## Problem requirements
Having read the material, return every line of it exactly.
^^^^^^^^^^^^^^^^
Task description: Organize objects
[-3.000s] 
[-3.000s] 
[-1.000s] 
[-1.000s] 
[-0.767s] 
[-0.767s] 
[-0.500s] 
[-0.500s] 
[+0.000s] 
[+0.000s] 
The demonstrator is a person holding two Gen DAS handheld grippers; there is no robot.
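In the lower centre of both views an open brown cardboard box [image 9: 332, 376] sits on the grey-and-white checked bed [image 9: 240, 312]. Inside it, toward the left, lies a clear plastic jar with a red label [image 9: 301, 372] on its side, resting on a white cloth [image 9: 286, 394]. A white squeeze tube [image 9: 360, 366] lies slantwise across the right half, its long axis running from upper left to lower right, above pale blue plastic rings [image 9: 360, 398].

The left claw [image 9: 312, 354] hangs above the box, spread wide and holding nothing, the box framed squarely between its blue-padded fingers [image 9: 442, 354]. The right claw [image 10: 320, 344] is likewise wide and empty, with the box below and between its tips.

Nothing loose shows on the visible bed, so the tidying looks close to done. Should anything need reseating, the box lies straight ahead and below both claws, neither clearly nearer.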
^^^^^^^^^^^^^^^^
## Result for this task
Task description: Organize objects
[-3.000s] 
[-3.000s] 
[-1.000s] 
[-1.000s] 
[-0.767s] 
[-0.767s] 
[-0.500s] 
[-0.500s] 
[+0.000s] 
[+0.000s] 
The demonstrator is a person holding two Gen DAS handheld grippers; there is no robot.
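In the lower centre of both views an open brown cardboard box [image 9: 332, 376] sits on the grey-and-white checked bed [image 9: 240, 312]. Inside it, toward the left, lies a clear plastic jar with a red label [image 9: 301, 372] on its side, resting on a white cloth [image 9: 286, 394]. A white squeeze tube [image 9: 360, 366] lies slantwise across the right half, its long axis running from upper left to lower right, above pale blue plastic rings [image 9: 360, 398].

The left claw [image 9: 312, 354] hangs above the box, spread wide and holding nothing, the box framed squarely between its blue-padded fingers [image 9: 442, 354]. The right claw [image 10: 320, 344] is likewise wide and empty, with the box below and between its tips.

Nothing loose shows on the visible bed, so the tidying looks close to done. Should anything need reseating, the box lies straight ahead and below both claws, neither clearly nearer.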

This completes the exercise.